Dataset excerpts
☆ ☆ ☆

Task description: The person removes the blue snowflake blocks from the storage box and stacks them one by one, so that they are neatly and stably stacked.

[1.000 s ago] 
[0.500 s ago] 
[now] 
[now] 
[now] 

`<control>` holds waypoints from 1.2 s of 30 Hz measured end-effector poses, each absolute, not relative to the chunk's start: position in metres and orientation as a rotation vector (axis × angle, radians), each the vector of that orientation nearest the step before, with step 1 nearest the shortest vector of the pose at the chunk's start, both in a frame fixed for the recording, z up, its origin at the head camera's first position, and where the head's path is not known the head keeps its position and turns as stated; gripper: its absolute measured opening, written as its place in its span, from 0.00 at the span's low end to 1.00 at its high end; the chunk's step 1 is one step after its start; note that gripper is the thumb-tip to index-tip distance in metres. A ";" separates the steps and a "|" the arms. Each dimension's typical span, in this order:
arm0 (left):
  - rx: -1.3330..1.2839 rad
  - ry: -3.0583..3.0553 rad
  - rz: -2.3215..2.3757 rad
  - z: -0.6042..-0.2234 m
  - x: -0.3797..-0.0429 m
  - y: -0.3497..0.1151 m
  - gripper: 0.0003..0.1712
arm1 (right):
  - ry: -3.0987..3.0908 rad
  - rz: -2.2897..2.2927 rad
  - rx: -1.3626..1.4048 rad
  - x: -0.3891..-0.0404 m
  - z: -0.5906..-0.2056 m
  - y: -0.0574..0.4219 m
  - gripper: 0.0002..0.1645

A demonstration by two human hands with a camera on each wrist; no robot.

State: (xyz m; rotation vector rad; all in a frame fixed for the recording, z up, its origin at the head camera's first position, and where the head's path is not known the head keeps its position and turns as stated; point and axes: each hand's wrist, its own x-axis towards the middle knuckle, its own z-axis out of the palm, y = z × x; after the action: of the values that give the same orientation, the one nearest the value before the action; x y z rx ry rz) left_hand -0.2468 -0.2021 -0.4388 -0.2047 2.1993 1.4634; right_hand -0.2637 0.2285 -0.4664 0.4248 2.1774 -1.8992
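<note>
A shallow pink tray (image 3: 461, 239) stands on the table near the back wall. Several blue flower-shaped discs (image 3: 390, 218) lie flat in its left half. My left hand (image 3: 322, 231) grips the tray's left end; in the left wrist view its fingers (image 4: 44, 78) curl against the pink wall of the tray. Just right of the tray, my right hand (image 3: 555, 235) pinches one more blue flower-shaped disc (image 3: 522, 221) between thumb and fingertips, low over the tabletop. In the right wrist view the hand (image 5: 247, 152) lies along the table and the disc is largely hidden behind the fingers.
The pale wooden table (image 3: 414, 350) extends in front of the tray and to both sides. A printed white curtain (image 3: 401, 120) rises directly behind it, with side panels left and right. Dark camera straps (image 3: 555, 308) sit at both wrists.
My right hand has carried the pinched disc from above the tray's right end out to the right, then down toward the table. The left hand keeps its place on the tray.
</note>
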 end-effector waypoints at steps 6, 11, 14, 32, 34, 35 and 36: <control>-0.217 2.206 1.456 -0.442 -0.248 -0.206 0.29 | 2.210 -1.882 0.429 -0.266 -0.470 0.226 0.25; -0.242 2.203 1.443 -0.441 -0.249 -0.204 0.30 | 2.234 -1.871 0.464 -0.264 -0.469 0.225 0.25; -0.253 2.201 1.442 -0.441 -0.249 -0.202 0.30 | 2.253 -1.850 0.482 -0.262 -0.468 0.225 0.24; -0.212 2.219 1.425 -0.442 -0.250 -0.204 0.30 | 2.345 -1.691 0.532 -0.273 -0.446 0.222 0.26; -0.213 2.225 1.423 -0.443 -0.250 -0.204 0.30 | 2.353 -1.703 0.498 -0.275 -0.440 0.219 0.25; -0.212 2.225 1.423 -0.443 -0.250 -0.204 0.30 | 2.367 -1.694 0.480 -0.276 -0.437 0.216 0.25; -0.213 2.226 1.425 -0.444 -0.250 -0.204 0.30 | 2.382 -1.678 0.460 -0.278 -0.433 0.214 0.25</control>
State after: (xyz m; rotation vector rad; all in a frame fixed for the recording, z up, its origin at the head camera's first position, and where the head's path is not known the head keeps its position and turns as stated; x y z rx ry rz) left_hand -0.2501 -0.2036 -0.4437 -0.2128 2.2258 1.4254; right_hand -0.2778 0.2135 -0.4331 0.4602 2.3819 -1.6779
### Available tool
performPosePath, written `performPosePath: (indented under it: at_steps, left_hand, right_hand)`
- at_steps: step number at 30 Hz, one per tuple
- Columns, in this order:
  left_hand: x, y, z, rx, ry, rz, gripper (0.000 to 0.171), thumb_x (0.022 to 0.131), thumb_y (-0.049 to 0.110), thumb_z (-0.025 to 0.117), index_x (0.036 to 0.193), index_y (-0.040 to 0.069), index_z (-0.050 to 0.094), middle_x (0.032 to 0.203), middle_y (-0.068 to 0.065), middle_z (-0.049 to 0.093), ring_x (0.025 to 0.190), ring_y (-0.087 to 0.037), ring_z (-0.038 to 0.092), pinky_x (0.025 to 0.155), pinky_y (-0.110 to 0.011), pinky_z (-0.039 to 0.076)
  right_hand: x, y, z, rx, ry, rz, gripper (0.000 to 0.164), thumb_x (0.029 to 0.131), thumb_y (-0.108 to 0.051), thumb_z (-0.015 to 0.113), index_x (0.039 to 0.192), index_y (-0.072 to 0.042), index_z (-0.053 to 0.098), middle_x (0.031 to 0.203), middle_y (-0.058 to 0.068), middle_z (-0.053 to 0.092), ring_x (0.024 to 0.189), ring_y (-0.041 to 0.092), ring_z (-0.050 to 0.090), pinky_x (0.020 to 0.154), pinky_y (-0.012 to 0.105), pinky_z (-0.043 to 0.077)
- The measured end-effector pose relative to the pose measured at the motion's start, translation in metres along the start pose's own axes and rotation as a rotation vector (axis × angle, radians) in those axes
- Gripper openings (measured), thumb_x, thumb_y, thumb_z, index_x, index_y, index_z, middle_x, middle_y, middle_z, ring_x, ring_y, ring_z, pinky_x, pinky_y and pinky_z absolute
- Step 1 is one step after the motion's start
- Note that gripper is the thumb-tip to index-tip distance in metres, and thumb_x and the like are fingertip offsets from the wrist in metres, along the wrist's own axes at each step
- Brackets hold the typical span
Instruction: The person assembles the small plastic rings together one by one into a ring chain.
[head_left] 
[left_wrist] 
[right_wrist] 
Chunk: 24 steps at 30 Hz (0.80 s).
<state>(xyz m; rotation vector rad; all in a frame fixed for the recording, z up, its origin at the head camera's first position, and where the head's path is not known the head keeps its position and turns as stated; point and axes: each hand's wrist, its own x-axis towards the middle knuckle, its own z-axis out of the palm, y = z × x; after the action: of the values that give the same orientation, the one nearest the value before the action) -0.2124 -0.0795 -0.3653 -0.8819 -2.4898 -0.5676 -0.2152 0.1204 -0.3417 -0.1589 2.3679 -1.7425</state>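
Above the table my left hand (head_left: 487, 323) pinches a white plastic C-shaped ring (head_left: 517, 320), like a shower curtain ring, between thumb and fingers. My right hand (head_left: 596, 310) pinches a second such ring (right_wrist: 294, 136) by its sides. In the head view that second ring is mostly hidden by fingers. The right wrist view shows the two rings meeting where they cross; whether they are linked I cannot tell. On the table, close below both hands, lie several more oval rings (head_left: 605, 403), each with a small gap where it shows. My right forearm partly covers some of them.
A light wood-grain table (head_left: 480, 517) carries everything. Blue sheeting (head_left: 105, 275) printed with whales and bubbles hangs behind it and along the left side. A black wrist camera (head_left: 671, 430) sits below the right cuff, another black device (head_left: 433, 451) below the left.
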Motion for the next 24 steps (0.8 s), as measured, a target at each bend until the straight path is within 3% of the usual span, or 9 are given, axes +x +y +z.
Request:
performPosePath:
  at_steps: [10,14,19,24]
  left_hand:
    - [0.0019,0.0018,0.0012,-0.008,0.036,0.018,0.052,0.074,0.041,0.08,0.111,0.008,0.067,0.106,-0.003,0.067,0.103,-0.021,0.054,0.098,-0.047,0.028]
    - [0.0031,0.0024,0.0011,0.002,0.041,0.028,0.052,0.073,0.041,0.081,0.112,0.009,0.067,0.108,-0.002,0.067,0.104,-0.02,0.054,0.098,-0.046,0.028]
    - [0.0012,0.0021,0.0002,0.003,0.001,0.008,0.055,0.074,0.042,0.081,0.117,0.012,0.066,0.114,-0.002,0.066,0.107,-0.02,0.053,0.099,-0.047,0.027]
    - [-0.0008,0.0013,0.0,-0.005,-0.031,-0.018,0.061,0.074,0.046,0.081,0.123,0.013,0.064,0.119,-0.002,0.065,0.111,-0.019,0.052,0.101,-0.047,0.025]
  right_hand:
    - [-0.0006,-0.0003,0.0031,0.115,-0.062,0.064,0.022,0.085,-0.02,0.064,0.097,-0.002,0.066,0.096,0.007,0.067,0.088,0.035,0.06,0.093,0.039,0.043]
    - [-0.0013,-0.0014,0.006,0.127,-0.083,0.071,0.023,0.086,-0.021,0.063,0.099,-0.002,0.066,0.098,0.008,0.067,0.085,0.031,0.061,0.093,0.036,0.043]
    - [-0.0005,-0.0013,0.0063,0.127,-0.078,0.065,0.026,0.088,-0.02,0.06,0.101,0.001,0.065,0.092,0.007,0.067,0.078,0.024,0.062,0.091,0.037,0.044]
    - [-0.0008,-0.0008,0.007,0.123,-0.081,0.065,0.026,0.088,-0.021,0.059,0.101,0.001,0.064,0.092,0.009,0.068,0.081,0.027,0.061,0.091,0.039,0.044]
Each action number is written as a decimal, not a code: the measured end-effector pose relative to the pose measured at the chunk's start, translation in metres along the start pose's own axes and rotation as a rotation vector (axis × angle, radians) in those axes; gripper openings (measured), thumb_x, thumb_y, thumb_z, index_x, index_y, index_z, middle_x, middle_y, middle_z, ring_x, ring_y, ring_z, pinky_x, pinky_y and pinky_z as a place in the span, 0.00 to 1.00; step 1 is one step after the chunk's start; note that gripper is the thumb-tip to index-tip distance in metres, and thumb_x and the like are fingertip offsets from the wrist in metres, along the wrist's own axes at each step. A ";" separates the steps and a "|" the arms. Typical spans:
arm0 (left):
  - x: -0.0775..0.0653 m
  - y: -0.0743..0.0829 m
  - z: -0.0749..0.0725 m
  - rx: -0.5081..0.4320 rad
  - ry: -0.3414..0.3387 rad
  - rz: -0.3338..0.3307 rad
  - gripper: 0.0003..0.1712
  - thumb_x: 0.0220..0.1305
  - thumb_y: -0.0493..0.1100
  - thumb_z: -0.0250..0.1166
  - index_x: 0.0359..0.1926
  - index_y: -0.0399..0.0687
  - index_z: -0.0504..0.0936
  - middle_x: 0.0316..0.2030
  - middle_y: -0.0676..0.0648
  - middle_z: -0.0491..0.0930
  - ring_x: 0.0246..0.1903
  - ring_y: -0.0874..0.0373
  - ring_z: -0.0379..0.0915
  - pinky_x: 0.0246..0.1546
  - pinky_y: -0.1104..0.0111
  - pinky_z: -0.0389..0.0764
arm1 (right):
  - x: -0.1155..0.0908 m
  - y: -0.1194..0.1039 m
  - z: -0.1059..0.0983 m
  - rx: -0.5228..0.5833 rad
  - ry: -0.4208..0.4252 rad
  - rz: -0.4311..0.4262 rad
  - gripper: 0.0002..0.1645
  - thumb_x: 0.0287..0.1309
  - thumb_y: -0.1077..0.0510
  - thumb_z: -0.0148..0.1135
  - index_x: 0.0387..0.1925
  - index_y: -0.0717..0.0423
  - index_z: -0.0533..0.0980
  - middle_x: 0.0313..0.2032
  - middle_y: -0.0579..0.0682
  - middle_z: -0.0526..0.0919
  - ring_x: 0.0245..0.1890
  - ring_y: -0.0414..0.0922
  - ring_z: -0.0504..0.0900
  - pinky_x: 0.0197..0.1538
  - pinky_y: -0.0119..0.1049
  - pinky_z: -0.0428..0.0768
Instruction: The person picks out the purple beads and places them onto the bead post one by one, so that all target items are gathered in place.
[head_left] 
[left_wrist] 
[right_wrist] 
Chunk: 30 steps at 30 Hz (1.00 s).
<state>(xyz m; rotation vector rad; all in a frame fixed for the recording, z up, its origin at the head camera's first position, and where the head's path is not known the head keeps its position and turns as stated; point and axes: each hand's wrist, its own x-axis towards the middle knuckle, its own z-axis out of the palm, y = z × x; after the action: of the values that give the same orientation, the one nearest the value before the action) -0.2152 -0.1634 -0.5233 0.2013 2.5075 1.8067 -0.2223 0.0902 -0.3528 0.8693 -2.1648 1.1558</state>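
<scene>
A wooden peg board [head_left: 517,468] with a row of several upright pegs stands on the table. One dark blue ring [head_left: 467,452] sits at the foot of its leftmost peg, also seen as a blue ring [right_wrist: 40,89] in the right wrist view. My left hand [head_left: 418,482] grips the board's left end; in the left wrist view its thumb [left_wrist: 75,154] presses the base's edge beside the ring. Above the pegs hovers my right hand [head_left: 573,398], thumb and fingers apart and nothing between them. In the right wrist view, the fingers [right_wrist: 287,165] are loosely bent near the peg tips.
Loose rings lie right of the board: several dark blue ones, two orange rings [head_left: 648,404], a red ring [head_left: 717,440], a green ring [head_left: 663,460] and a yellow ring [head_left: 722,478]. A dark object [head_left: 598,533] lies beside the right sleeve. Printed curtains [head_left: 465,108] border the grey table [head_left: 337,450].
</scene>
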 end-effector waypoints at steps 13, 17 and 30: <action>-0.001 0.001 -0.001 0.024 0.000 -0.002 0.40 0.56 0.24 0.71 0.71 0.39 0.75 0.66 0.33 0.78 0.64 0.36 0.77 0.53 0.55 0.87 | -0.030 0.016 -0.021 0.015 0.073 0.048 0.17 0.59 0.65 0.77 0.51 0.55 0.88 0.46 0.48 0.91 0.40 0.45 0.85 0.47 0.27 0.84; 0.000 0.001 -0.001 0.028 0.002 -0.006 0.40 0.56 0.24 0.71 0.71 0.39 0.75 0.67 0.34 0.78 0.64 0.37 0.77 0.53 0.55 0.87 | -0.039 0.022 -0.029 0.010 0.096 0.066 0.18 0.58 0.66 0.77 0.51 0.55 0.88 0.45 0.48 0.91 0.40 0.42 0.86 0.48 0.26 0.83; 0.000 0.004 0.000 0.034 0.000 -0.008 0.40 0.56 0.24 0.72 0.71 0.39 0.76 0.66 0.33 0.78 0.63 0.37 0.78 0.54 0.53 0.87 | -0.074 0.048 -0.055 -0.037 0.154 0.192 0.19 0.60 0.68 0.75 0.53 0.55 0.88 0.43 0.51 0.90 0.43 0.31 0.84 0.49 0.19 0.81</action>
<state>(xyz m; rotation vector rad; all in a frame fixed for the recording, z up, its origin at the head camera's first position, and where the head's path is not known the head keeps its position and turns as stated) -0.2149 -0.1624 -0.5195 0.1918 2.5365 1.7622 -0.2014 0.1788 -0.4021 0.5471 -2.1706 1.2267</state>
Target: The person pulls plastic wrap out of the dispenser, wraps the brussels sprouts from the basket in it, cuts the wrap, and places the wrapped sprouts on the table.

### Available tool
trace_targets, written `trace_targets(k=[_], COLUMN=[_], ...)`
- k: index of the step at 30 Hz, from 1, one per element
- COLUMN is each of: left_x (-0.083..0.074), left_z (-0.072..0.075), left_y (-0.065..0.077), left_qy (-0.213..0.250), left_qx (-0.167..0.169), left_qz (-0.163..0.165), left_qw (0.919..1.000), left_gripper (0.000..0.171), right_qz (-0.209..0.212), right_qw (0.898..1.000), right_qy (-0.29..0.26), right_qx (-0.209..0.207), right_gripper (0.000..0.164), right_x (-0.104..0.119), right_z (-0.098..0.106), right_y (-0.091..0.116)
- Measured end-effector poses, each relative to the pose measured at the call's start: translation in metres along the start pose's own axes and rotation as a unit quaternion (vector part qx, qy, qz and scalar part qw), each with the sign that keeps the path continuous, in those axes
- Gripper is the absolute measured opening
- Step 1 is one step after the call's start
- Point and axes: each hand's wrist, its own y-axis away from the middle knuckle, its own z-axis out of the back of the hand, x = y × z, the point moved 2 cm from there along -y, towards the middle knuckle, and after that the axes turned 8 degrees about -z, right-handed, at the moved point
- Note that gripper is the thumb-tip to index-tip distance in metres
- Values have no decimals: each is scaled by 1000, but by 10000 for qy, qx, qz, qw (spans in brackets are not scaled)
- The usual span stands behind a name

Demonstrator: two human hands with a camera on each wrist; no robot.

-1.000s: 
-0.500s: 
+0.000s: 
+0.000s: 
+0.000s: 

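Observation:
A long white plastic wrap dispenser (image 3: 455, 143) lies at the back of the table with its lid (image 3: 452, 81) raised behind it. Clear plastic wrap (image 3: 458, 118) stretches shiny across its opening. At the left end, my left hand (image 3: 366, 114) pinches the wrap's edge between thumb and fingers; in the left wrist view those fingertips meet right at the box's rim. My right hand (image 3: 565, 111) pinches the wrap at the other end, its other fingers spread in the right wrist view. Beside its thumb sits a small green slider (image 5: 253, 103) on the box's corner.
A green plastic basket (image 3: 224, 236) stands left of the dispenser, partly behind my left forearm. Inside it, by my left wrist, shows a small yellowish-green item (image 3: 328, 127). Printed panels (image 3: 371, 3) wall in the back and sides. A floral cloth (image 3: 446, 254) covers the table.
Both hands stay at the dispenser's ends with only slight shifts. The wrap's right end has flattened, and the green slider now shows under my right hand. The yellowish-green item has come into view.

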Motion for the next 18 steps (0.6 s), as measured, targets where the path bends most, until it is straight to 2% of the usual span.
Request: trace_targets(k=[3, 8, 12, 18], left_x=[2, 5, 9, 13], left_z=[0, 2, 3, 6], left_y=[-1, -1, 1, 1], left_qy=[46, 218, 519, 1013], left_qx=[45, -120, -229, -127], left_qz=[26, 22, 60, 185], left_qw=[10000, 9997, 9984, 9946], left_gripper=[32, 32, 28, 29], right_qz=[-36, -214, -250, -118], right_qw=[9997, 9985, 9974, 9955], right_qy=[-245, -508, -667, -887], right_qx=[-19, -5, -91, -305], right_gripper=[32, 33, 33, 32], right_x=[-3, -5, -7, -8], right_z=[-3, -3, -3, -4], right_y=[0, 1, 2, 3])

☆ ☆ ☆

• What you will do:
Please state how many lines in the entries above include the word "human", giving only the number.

• Problem solution:
2